KISS RoBERTa
============

If you don't know it already, KISS is an acronym for "Keep It Simple Stupid".

*This notebook's goal is not to be competitive, but rather to quickly get started with RoBERTa training.*

This intentionally does not contain K-Fold, etc. It uses 80% of the data to train, and 20% to validate itself. It also uses "distil-roberta", a smaller model where you sacrifice a little bit of accuracy in exchange for faster training speed. I personally like it because this makes experimentation faster, which is the goal here. Moreover, overfitting will be your enemy, so it's not even sure the bigger model will be better anyway. 

In [None]:
BASE_MODEL = '/kaggle/input/huggingface-roberta-variants/distilroberta-base/distilroberta-base'

Prepare data
============

In [None]:
import numpy as np
import pandas as pd

train = pd.read_csv('/kaggle/input/commonlitreadabilityprize/train.csv')
train

In [None]:
from transformers import AutoTokenizer

tokenizer = AutoTokenizer.from_pretrained(BASE_MODEL)

In [None]:
def get_data(df):
    # These 2 lines took me days to figure out!!! 😖😖😖
    tokenized = tokenizer(df['excerpt'].tolist(), padding=True, return_tensors="np") # the "np" means it will return numpy arrays
    return {feat: tokenized[feat] for feat in tokenizer.model_input_names}
    
X = get_data(train)
X

In [None]:
y = train[["target"]].values # note that this is a list of single value lists
y

Helper functions
================

In [None]:
import matplotlib.pyplot as plt

import keras
import tensorflow.keras.backend as K


early_stop = keras.callbacks.EarlyStopping(
    monitor="val_loss",
    patience=2,
    verbose=1,
    restore_best_weights=True,
)


# to define 'rmse' as loss instead of 'mse'
def rmse(y_true, y_pred):
    return K.sqrt(K.mean(K.square(y_pred - y_true))) 


def plot_hist(history):
    plt.plot(history['loss'])
    plt.plot(history['val_loss'])
    best_val_loss = min(history['val_loss'])
    print(f'Best validation loss: {best_val_loss:.3f}')

Train
=====

In [None]:
from transformers import TFAutoModelForSequenceClassification
from keras.optimizers import *

model = TFAutoModelForSequenceClassification.from_pretrained(BASE_MODEL, num_labels=1) # num_labels=1 results in a regression

model.compile(optimizer=Adam(1e-5), loss=rmse) # small training rates are necessary!
model.summary()

In [None]:
hist = model.fit(X, y, validation_split=0.2, epochs=5, batch_size=8, callbacks=[early_stop], verbose=2)

plot_hist(hist.history)

Submission
==========

In [None]:
test = pd.read_csv('/kaggle/input/commonlitreadabilityprize/test.csv')
test

In [None]:
X_test = get_data(test)
y_test = model.predict(X_test)
test['target'] = y_test.logits[:,0]
test

In [None]:
test.to_csv('submission.csv', columns=['id','target'], index=False)

Conclusion
==========

1. ***Do not use this code to submit directly.

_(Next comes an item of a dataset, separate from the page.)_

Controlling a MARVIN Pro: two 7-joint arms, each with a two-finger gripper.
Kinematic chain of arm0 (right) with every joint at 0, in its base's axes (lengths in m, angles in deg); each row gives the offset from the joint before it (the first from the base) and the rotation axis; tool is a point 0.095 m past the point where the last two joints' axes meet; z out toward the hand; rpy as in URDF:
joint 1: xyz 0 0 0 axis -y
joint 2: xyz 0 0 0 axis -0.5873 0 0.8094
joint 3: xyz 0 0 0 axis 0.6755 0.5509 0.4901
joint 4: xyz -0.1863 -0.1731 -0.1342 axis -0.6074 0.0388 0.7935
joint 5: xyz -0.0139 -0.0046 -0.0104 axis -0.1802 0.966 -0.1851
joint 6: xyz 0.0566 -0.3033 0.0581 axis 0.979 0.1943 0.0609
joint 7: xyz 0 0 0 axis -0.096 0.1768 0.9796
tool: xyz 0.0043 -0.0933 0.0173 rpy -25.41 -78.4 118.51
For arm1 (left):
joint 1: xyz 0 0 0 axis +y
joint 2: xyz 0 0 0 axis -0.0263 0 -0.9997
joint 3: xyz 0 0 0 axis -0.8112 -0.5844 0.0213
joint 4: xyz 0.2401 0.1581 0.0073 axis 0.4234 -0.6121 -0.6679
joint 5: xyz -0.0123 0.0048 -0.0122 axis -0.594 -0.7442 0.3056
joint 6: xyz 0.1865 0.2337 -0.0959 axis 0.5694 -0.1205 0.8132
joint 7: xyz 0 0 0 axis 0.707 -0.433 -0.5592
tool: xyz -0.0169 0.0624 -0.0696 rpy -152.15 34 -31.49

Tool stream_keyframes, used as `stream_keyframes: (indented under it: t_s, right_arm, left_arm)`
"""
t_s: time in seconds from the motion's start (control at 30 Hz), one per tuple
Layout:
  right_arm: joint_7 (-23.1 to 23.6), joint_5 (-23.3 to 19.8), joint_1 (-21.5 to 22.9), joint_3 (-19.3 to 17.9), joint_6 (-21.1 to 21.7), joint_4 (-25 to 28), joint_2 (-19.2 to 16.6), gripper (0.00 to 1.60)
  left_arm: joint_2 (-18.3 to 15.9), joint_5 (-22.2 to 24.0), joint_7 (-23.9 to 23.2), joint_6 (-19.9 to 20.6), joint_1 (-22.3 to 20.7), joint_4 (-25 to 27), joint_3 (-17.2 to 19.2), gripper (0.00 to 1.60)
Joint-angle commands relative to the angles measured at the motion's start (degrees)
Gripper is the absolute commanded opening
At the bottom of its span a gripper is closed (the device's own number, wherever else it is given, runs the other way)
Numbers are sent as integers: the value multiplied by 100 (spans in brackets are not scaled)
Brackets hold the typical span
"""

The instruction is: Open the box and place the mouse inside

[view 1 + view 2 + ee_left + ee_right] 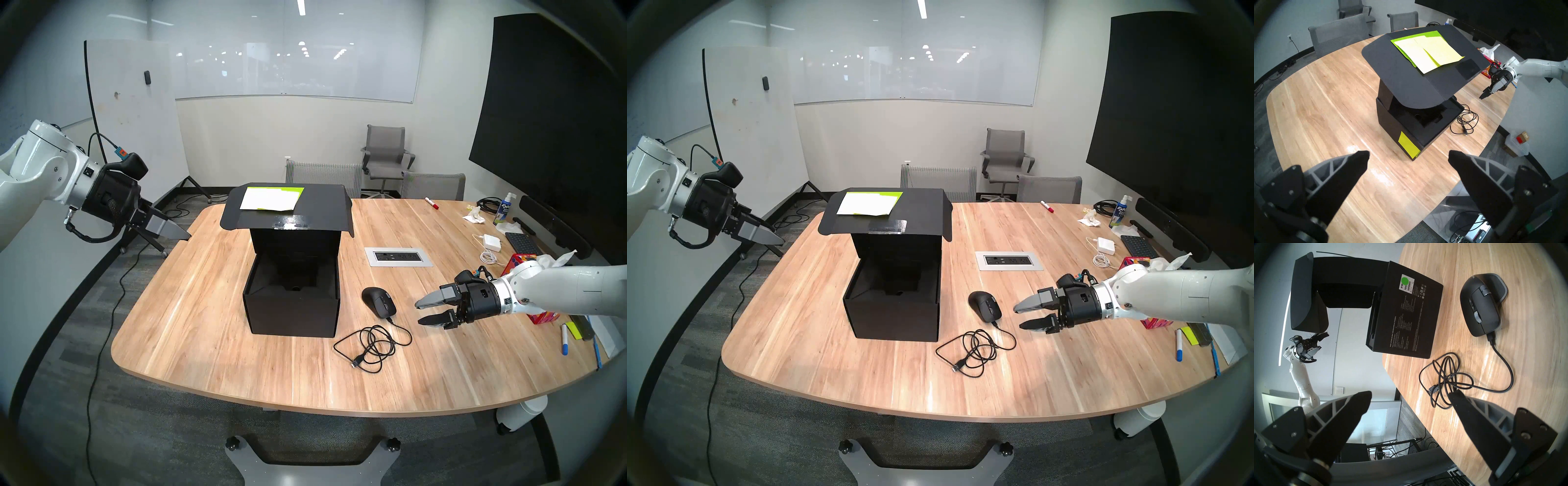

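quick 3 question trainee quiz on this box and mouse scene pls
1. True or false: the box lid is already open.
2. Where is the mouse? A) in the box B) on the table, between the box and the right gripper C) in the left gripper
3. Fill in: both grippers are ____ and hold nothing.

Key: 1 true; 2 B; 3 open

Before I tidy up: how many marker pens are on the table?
3 that I can see: a red-capped marker at the far side, and two blue markers at the right edge. Clutter there may hide more.
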Motion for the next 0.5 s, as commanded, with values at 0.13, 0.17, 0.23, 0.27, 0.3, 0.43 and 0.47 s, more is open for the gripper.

It will uselessly re-train the model during the submission. This was done solely for demonstration purposes***
2. This does not train on the whole data, since 20% is used for validation, so it's up to you how to include it all, whether it's K-Fold models or something else.
3. Tweaking the model/training parameters can lead to huge differences! Here are the most obvious ones:
    - optimizer
    - learning rate
    - batch size
    - dropout layers
    - model config parameters
    - ...or even simply trying another huggingface model
    
You will quickly notice that the impact of these "hyperparameters" are huge. But they have one thing in common: you will have to fight overfitting! With < 3000 training samples, it's your enemy. If you acchieve a "simple" way to improve this baseline a lot, I would be glad to hear about it.